E' quanto dicono le stime preliminari dell'Istat che archiviano il 2025 con una media dell'inflazione all'1,5%. Nonostante il rialzo, anche a dicembre, l'inflazione italiana si mantiene comunque decisamente sotto l'area euro che nell'ultimo mese dell'anno si è attestata al 2% in leggero calo su novembre (2,1%).

L'accelerazione dell'inflazione a dicembre, rileva l'istituto di statistica, è dovuta principalmente alla crescita dei prezzi dei trasporti (da +0,9% a +2,6%) e degli alimentari sia non lavorati (da +1,1% a +2,3%) che lavorati (da +2,1% a +2,6%).

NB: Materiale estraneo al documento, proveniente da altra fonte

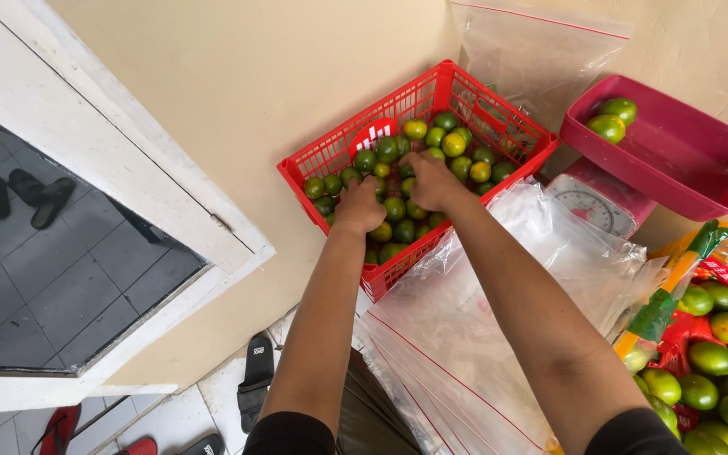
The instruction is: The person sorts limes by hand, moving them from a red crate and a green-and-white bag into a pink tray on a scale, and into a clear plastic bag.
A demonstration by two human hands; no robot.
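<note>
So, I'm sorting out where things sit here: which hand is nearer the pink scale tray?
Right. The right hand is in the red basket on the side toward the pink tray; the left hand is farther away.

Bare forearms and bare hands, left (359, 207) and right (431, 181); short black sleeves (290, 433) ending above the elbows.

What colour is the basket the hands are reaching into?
Red, a mesh-sided basket; seen in the head view.
</note>
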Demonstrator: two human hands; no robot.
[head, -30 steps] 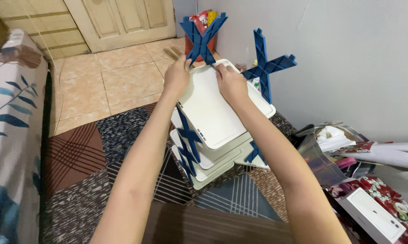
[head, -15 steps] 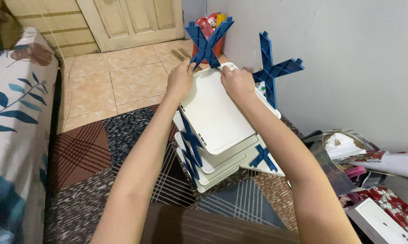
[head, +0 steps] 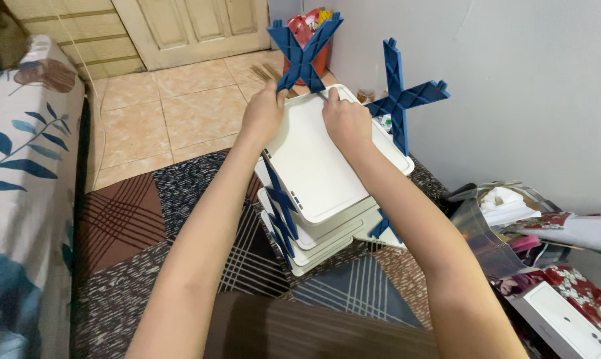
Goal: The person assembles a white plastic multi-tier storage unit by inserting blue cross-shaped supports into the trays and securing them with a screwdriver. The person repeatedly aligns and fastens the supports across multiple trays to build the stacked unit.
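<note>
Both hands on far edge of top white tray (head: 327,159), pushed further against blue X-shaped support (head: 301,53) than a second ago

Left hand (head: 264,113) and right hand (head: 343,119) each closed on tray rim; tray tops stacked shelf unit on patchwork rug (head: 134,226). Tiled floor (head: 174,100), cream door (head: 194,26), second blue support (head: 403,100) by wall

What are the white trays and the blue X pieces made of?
The white trays look like smooth molded plastic: even colour, rounded corners, raised rims, slight sheen. The blue X pieces also look like hard plastic, matte, with a ribbed grid moulded into them. The left hand and right hand grip the top tray.
</note>
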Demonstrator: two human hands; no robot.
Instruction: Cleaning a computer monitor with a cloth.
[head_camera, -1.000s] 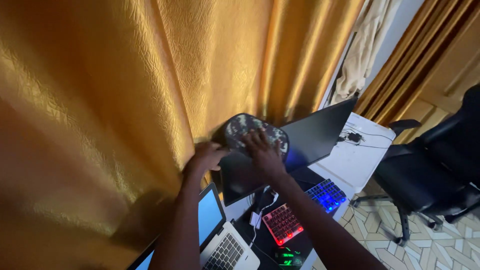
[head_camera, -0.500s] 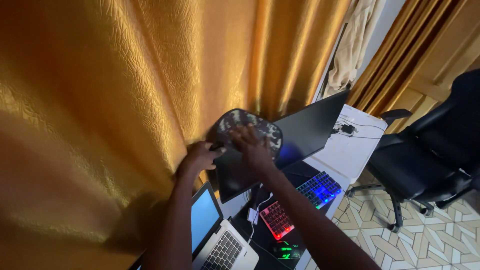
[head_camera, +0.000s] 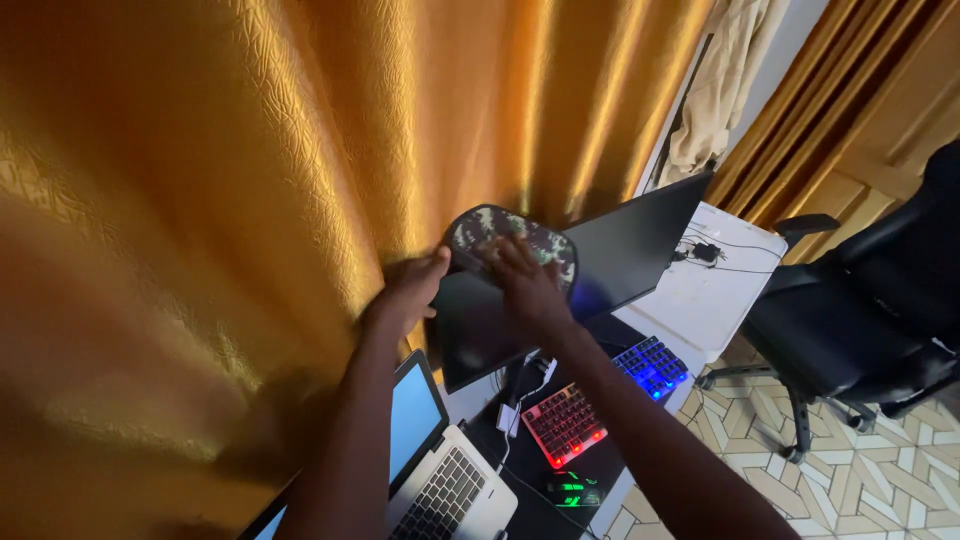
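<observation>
A rounded camouflage-patterned fabric cover (head_camera: 510, 245) is held at the top edge of a dark flat monitor (head_camera: 560, 285), against a gold curtain (head_camera: 250, 200). Its left rim is pinched by the left hand (head_camera: 405, 295); the right hand (head_camera: 530, 290) is spread flat on it. Only the top corner is covered.

Camouflage-patterned pouch (head_camera: 512, 246), rounded, dark-edged; propped atop the dark monitor (head_camera: 560, 285), against the curtain
</observation>
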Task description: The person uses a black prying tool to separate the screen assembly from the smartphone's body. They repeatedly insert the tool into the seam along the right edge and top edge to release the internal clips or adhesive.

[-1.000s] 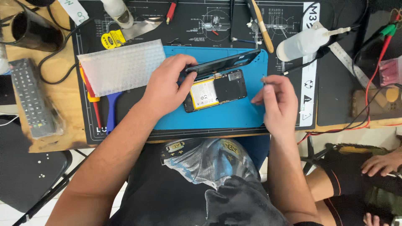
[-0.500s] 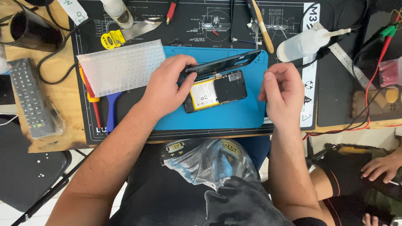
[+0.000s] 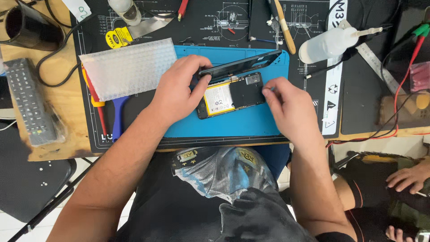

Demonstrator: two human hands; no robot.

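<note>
An opened phone [image 3: 232,95] lies face down on the blue mat [image 3: 251,123], its yellow battery and black inner board showing. Its dark back cover [image 3: 242,65] is tilted up along the far side. My left hand [image 3: 179,92] holds the cover's left end, thumb by the phone's corner. At the phone's right end my right hand [image 3: 286,107] has its fingertips pinched together at the edge near the camera; what they pinch is too small to tell.
A bubble-wrap sheet [image 3: 130,67] lies left of the mat, with a red screwdriver [image 3: 96,110] and blue tool [image 3: 117,118] under it. A remote [image 3: 29,103], dark cup [image 3: 27,27], white squeeze bottle [image 3: 329,42] and red cables [image 3: 398,89] surround the black work mat. Another person's hand [image 3: 410,177] is at lower right.
My right hand moved left from the mat's right edge to the phone's right end. My left hand and the raised cover stayed in place.
</note>
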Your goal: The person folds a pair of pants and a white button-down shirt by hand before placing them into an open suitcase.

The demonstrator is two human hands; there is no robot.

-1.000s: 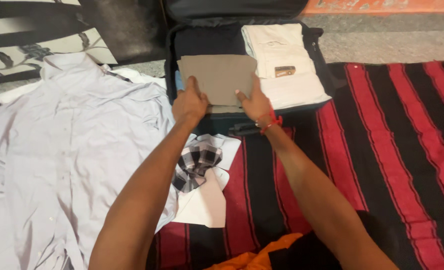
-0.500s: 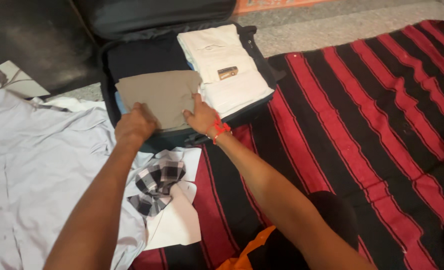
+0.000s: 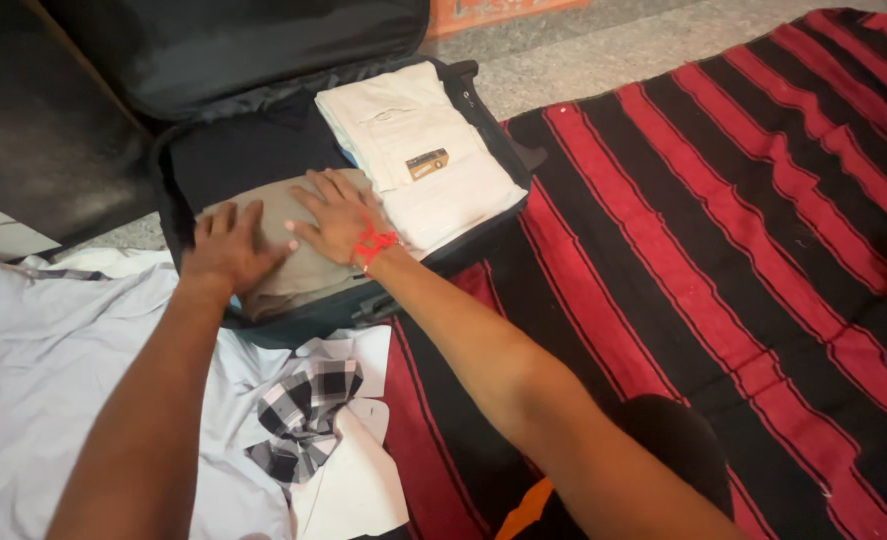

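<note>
Head view: the left hand [image 3: 226,247] and right hand [image 3: 335,216] are lying flat, fingers spread, grasping nothing, pressing on the tan garment [image 3: 299,270]. The garment is sitting in the suitcase [image 3: 484,105], near left, beside folded cream clothes [image 3: 419,155].

Floor: I'm down on grey speckled stone [image 3: 604,50], bare along the top of my view.
Wall base: an orange-red painted strip [image 3: 504,12] runs behind it at the top edge.
Rug: my red and black striped blanket [image 3: 724,230] covers the whole right side, stripes slanting off to the top right corner.
Furniture: something dark and glossy, maybe a black seat [image 3: 34,140], fills the top left corner.
Light: soft indoor light, kinda dim, with no hard shadows anywhere.
</note>
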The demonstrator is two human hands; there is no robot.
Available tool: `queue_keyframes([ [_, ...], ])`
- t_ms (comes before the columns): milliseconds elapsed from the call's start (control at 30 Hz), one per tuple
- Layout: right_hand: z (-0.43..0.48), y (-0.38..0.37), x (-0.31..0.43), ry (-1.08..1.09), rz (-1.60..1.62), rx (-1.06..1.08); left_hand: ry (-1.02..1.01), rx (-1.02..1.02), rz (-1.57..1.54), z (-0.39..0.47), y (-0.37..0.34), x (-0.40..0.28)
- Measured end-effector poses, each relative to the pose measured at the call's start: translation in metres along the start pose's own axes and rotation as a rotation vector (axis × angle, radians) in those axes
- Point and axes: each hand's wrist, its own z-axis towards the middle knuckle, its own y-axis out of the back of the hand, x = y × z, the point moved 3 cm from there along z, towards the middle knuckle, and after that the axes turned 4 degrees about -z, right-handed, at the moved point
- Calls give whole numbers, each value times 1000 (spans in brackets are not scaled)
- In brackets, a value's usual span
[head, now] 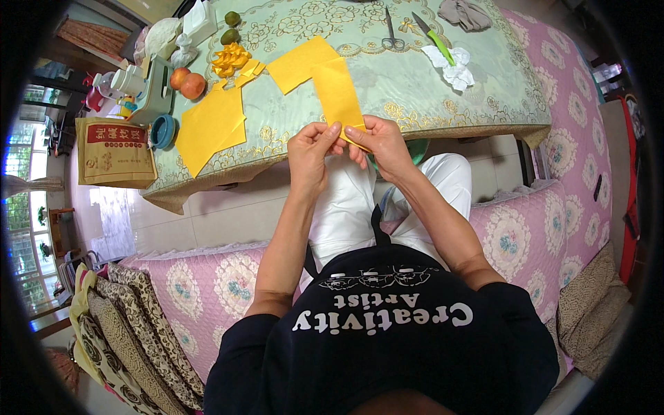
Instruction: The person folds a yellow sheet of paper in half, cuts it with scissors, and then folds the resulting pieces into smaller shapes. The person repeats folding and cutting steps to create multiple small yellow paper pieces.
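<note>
A strip of yellow paper (340, 93) reaches over the table's near edge, its lower end pinched between both hands. My left hand (315, 148) grips the lower left corner with the thumb on top. On the right corner, my right hand (381, 145) presses its thumb, and a narrow fold shows along that end. The strip's far end overlaps another yellow sheet (301, 62) lying on the tablecloth. Further left lie larger yellow sheets (210, 129), small yellow paper pieces (249, 72) and a pile of folded yellow paper pieces (230, 59).
Scissors (392, 42), a green-handled knife (441, 46) on crumpled white tissue (456, 72) and a grey cloth (464, 14) lie at the far right. Red-orange fruits (192, 86), a blue round dish (163, 132) and a brown paper bag (115, 153) stand left. A pink quilted sofa (207, 290) surrounds the seat.
</note>
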Motion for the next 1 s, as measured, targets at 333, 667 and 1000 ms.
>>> queue_keyframes([
  [333, -9, -1, 5, -69, -8, 40, -45, 69, 80, 22, 6, -12],
  [667, -13, 3, -2, -146, -90, 97, -125, -16, 1, 35, 6, -24],
  [1000, -14, 5, -5, -162, -117, 105, -247, -100, 10, 46, 16, -27],
])
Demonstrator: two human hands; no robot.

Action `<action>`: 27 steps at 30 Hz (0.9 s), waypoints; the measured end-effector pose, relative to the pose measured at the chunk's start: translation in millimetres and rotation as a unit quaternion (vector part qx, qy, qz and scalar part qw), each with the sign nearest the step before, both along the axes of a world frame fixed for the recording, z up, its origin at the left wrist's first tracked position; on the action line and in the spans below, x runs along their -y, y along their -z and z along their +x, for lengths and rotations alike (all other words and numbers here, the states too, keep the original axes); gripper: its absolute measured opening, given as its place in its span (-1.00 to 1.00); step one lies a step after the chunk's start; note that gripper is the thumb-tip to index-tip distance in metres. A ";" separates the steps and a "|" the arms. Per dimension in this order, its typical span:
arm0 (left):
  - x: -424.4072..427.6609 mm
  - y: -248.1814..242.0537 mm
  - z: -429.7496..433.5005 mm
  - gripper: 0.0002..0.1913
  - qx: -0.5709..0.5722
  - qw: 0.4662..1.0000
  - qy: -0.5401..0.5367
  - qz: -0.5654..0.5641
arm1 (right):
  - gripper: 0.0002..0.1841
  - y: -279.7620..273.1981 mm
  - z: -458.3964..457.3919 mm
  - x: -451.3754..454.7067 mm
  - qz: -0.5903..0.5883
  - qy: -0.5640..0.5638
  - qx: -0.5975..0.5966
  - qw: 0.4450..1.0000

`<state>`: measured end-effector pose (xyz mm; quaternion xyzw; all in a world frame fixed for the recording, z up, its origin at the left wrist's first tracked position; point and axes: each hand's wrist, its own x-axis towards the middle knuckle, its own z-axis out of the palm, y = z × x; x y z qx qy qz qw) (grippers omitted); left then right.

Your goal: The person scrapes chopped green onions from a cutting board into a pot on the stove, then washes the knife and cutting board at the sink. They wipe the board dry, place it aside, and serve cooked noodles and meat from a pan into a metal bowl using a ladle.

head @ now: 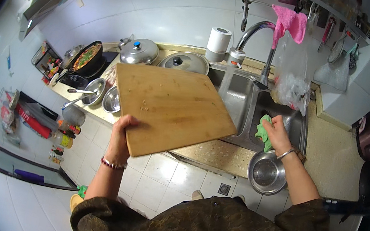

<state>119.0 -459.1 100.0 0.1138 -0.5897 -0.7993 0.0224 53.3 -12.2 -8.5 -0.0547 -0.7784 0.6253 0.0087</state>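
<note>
My left hand (123,138) grips the lower left edge of a wooden cutting board (175,110), which is tilted over the counter and reaches to the left sink basin. A few small food crumbs lie on the board. My right hand (277,133) holds a crumpled green cloth (264,132) over the front of the right basin (291,122). Water runs from the faucet (259,28) into the left basin (237,101). A steel bowl (266,174) stands below my right wrist at the counter's front edge.
Behind the board are a domed steel lid (139,51) and a flatter lid (185,62). Steel bowls (93,96) and a wok of food (87,58) are at the left. A plastic bag (291,85) hangs behind the right basin, a pink cloth (288,23) on the faucet.
</note>
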 end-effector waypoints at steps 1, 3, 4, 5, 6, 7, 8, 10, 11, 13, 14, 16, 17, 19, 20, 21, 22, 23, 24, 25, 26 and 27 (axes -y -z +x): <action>0.3 0.1 -20.5 -0.81 -0.011 1.000 0.025 0.011 | -0.69 -7.4 2.6 -0.7 -0.089 -0.013 0.038 0.995; -4.5 1.3 -63.4 -0.80 0.031 0.998 0.048 0.038 | -0.75 -18.3 3.6 -1.2 -0.137 0.011 0.065 0.988; -8.1 3.9 -79.7 -0.78 0.016 0.997 0.077 0.021 | -0.77 -21.7 1.9 -2.7 -0.182 0.006 0.070 0.981; -15.7 8.7 -98.2 -0.78 0.045 0.995 0.081 0.036 | -0.76 -23.7 -2.5 -5.0 -0.210 0.014 0.080 0.974; -23.1 13.3 -118.9 -0.78 0.055 0.993 0.104 0.024 | -0.75 -23.6 -7.8 -7.4 -0.251 0.009 0.087 0.964; -30.9 21.1 -133.7 -0.79 0.063 0.988 0.136 0.029 | -0.74 -20.6 -9.9 -10.4 -0.292 0.003 0.099 0.951; -41.9 29.6 -146.4 -0.80 0.051 0.987 0.151 0.011 | -0.73 -17.2 -16.0 -13.1 -0.336 -0.014 0.102 0.936; -65.0 43.5 -179.4 -0.82 0.083 0.981 0.176 -0.013 | -0.75 -5.6 -30.9 -13.9 -0.382 -0.028 0.108 0.917; -75.7 51.9 -191.3 -0.81 0.053 0.981 0.185 -0.008 | -0.75 1.0 -35.1 -13.5 -0.404 -0.030 0.109 0.908; -98.2 69.8 -214.0 -0.78 0.078 0.979 0.187 0.004 | -0.75 13.5 -45.3 -8.5 -0.422 -0.043 0.134 0.896; -110.0 79.1 -223.6 -0.75 0.057 0.973 0.217 0.046 | -0.74 18.5 -51.1 -4.0 -0.428 -0.038 0.138 0.892; -127.4 93.3 -242.7 -0.69 0.093 0.968 0.234 0.020 | -0.66 24.7 -56.8 5.9 -0.422 0.001 0.149 0.894; -137.7 99.6 -249.3 -0.68 0.099 0.964 0.247 0.004 | -0.65 25.4 -59.0 10.4 -0.426 0.004 0.140 0.894; -152.1 108.2 -255.6 -0.73 0.066 0.963 0.261 -0.030 | -0.61 24.0 -61.3 18.1 -0.432 0.019 0.123 0.893; -155.1 108.5 -259.1 -0.71 0.064 0.958 0.279 -0.020 | -0.60 22.4 -61.6 21.0 -0.433 0.016 0.118 0.893; -156.8 107.7 -261.5 -0.69 0.073 0.953 0.295 -0.005 | -0.60 21.1 -61.2 24.3 -0.435 0.028 0.121 0.892; -160.2 106.6 -262.8 -0.68 0.082 0.950 0.301 -0.007 | -0.60 19.9 -60.2 27.6 -0.437 0.039 0.123 0.890; -163.7 104.0 -266.0 -0.67 0.085 0.947 0.309 -0.002 | -0.60 19.4 -60.6 31.9 -0.446 0.040 0.113 0.887; -166.7 100.9 -269.2 -0.66 0.083 0.943 0.322 0.009 | -0.58 20.0 -61.8 38.5 -0.456 0.056 0.106 0.882; -169.2 97.5 -273.2 -0.65 0.087 0.939 0.331 0.023 | -0.57 21.5 -63.5 46.6 -0.471 0.062 0.090 0.876; -171.4 93.4 -278.7 -0.64 0.086 0.934 0.345 0.043 | -0.55 23.3 -65.2 55.5 -0.487 0.067 0.073 0.868; -172.3 89.6 -283.6 -0.63 0.084 0.927 0.361 0.063 | -0.54 25.3 -69.2 65.8 -0.495 0.064 0.064 0.864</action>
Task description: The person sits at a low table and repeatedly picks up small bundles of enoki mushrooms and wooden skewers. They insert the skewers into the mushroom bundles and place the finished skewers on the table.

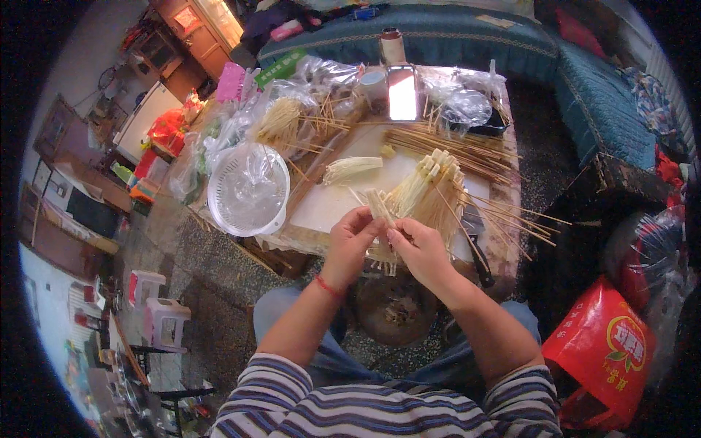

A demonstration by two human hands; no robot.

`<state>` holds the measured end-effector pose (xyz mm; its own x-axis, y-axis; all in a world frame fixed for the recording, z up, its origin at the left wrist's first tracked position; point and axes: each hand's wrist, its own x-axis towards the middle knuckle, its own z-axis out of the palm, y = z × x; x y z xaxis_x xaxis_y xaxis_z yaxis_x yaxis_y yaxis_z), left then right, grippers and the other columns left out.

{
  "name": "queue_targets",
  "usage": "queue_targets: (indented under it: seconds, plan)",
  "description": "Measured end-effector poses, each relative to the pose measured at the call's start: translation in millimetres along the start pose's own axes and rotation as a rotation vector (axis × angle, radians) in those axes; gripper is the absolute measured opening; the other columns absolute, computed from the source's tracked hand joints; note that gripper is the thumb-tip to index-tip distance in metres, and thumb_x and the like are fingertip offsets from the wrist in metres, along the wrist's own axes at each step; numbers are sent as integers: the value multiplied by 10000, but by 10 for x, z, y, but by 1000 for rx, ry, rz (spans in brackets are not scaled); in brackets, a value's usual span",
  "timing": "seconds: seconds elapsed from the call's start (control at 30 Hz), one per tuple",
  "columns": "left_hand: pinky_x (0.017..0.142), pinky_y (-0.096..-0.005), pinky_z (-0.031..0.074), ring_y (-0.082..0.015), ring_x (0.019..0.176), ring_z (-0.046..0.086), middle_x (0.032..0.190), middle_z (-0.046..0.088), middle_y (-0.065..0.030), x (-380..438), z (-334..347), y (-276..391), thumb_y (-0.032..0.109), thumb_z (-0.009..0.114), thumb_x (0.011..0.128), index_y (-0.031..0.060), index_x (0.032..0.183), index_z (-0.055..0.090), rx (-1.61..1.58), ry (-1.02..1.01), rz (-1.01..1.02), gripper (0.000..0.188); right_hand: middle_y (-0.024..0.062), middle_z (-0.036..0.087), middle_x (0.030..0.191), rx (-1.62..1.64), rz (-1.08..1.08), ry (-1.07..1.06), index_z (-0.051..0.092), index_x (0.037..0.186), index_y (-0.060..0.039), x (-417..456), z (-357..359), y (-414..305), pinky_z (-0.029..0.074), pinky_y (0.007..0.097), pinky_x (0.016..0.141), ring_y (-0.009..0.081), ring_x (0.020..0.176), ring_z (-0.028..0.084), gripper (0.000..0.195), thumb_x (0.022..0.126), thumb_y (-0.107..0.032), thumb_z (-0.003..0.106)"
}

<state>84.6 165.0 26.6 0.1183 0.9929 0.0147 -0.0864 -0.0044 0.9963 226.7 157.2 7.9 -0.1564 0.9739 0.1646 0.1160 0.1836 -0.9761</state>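
Note:
Between my left hand (353, 238) and my right hand (417, 246) is a small bundle of enoki mushrooms (379, 203). Fingers of both hands pinch it over the near edge of a white cutting board (315, 212). A thin stick end shows left of the bundle; I cannot tell if it runs through. Stem tips dangle below my fingers. Just beyond my right hand rests a pile of enoki bundles (441, 169), with skewer ends jutting out rightward. Another loose enoki clump (351, 169) lies on the board. Many bamboo skewers (449, 149) lie along its far side.
A white plastic colander (218, 191) holding clear film stands at the table's left. More enoki (278, 121) sits among plastic bags. A phone (402, 96) leans at the back. Right of the pile lies a knife with a black handle (481, 264). Below is a round bin (394, 323).

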Motion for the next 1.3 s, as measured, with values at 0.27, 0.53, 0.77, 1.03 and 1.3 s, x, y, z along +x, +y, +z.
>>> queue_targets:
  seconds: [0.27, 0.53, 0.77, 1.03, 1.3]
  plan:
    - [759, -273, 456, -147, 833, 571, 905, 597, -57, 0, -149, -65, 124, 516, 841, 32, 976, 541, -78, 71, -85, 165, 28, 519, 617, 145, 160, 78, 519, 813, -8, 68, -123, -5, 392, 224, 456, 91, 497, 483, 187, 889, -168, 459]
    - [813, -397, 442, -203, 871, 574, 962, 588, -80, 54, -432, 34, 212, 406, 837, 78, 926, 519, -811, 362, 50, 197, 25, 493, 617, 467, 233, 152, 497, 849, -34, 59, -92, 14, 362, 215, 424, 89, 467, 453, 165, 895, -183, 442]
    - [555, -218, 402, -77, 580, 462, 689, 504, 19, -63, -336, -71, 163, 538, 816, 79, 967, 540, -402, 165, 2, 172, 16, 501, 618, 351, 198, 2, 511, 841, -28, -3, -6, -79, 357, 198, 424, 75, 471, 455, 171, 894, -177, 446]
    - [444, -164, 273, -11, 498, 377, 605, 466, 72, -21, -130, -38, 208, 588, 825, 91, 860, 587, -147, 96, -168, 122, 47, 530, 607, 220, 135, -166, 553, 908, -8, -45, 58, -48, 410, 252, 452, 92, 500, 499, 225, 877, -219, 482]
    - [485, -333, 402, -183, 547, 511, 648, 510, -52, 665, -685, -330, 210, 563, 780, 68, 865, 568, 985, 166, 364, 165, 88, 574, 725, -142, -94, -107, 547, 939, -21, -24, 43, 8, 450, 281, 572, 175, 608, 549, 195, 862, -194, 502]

L'aumento viene letto con preoccupazione dai consumatori, ma per le grandi organizzazioni del commercio, come Federdistribuzione, il risvegliarsi dell'inflazione a dicembre è una "sostanziale stabilizzazione". Per Confcommercio si tratta invece di "un dato in linea con gli andamenti storici specifici dell'ultimo mese dell'anno, periodo su cui pesano gli effetti di alcuni aumenti stagionali". Resta però preoccupante la pesante ripresa a dicembre del cosiddetto "carrello della spesa" che dopo il rallentamento di novembre a +1,5% è ritornato sopra il 2 per cento al 2,2%. E anche i prodotti ad alta frequenza d'acquisto passano da +2,0% a +2,2%.